For all the bucks, what about the bang–what about results? Let’s just say that Iraq, Afghanistan, Libya, Yemen, Syria, Niger, and other U.S. military interventions haven’t gone well.
Yet there is one country where the U.S. military truly rules; one country which the U.S. military has truly conquered. Where and which? The USA, of course. No matter its losses and frustrations overseas, the U.S. military keeps winning more money and influence here at home. Congress loves it, presidents love it, our culture (mostly) loves it, or at least is urged to “support” it irrespective of results.
It’s not just the trillions of dollars it’s consumed since 9/11 or the extent to which retired generals rule the roost in Washington. Think about popular culture: our sports, our toys, our TV and movies. Kids dress up as soldiers on Halloween. Toys are of the “Call of Duty” variety. In TV shows like “SEAL Team,” Special Forces are all the rage. Hollywood has embraced them too, in movies like “Act of Valor” and the upcoming “12 Strong,” about a small team of American “horse soldiers” in Afghanistan soon after 9/11, riding to the rescue like so many John Waynes.

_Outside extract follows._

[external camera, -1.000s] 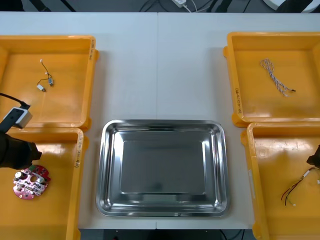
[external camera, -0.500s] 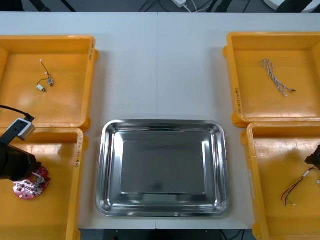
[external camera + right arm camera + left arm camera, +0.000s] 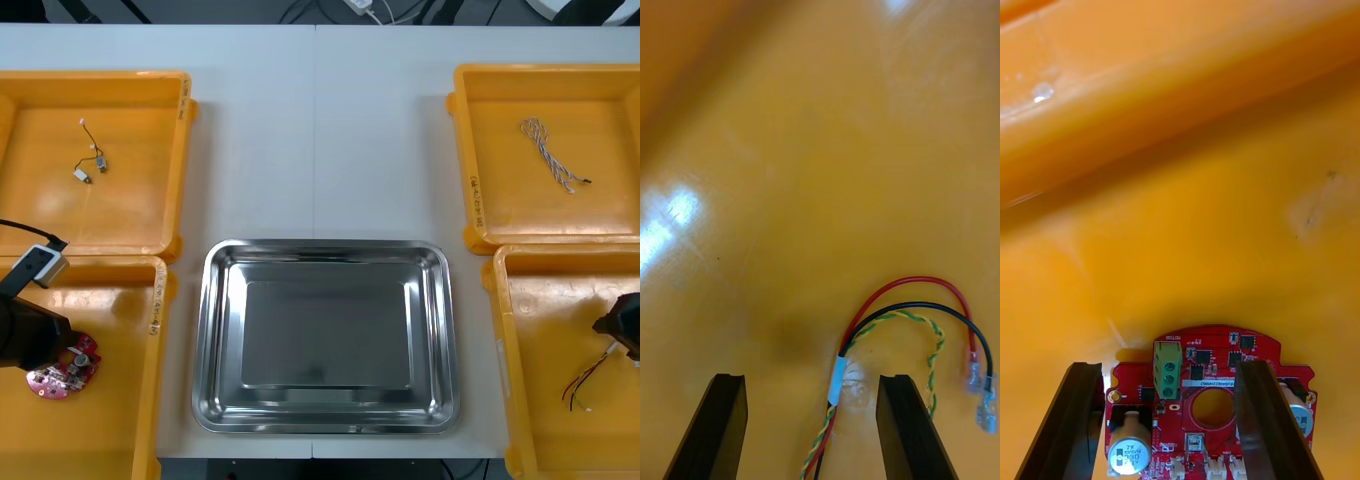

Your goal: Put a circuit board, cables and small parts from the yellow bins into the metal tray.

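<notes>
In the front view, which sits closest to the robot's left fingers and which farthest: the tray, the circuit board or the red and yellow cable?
1. Circuit board: directly under the left fingers, in the near left bin.
2. Tray: middle of the table, to the board's right.
3. Red and yellow cable: across the table, in the near right bin.

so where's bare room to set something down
Free: the bare metal tray, and the table strip between the far yellow bins. Crowded: near left bin, left gripper open over the red circuit board; near right bin, right gripper open over the red and yellow cable.
</notes>
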Robot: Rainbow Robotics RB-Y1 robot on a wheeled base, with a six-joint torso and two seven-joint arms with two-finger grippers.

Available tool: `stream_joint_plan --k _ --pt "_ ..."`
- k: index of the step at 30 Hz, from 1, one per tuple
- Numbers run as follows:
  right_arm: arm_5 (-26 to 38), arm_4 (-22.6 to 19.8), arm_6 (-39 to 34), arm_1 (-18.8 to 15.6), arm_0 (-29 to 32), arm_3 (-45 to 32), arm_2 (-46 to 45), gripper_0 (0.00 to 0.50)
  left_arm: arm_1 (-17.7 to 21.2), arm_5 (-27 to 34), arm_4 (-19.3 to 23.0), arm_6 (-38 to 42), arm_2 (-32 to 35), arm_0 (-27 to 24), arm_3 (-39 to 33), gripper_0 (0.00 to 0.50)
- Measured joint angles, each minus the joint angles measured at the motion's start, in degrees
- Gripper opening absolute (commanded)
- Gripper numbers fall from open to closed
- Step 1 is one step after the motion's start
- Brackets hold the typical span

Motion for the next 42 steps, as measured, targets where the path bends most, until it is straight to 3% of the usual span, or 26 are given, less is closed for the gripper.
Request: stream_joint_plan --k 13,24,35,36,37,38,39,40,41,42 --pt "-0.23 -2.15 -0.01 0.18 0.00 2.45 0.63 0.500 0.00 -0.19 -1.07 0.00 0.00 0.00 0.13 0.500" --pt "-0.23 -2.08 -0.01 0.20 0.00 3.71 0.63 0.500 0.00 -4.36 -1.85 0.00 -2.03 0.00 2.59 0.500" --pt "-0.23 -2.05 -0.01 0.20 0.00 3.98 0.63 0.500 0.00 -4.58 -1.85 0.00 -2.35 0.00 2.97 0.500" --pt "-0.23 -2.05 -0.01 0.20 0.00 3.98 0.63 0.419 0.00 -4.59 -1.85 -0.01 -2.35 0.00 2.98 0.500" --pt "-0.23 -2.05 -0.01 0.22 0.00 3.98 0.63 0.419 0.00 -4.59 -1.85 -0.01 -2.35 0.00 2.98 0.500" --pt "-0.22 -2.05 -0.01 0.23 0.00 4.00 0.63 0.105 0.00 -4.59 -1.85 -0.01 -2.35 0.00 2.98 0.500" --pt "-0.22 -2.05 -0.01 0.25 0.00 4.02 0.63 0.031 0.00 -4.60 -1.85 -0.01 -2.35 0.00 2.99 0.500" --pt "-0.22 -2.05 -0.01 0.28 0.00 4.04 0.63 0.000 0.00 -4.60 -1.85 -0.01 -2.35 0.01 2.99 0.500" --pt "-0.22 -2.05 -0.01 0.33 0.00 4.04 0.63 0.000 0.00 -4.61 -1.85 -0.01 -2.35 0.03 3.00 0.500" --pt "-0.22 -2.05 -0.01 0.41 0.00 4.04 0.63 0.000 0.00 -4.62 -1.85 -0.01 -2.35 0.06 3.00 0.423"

And one more item, a vitally important one, to consider: there is no talk of peace, anytime, anywhere, in the mainstream media, hence no talk of declining military budgets.

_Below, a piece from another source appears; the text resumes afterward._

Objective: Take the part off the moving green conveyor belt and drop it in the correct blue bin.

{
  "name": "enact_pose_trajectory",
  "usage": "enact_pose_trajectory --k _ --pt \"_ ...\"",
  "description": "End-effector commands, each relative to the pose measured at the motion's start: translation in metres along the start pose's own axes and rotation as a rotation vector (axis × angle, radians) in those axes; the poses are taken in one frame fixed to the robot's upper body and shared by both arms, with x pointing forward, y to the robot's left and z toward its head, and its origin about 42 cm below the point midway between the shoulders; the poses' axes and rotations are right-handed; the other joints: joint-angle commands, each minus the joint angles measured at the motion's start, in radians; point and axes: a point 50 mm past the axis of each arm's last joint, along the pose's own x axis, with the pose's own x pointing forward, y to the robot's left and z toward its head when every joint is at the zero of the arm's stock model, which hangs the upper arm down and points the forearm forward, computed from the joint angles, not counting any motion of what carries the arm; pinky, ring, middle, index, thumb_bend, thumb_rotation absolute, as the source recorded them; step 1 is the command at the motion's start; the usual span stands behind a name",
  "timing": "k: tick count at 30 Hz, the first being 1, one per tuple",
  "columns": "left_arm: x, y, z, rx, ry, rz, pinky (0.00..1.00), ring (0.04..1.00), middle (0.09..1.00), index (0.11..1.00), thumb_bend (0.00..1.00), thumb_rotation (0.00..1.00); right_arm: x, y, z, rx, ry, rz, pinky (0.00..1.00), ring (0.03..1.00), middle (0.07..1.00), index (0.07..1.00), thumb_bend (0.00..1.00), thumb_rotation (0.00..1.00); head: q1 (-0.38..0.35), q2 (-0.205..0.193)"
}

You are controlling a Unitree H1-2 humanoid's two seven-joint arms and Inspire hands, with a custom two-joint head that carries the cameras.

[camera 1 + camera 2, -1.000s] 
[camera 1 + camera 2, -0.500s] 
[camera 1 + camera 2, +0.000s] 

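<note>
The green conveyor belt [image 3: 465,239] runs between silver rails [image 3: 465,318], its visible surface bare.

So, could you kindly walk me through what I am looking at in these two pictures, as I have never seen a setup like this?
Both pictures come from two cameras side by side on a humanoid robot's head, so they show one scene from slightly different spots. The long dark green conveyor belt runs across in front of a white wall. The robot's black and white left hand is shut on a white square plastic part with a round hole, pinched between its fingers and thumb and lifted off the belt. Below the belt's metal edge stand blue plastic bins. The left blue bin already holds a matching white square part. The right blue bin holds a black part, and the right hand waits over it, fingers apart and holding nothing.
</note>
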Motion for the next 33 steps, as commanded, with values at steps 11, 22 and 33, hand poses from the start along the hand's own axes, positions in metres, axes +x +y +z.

The military has conquered us. Indeed, global military action is a rare area of bipartisan accord in Washington, whether the commander-in-chief is Bush or Obama or Trump.
So, while it’s true the U.S. military is in an astonishing 149 countries, the one that really matters is the USA. It may lose in Afghanistan or Somalia, but it has won here — and that’s all that really matters to the further growth and vitality of America’s national security state.
If there’s one area of bipartisan agreement today, it’s politicians’ professed love of the U.S. military. Consider George W. Bush. He said the U.S. military is the greatest force for human liberation the world has ever known. Consider Barack Obama. He said that same military is the finest fighting force the world has ever known. Strong praise, indeed.
Today’s politicians are not to be outdone. This past weekend at Camp David, Paul Ryan praised the military for keeping America safe. Mike Pence noted the military remains “the strongest in the world,” yet paradoxically he said it needs rebuilding. He promised even more “investment” in the military so that it would become “even stronger still.”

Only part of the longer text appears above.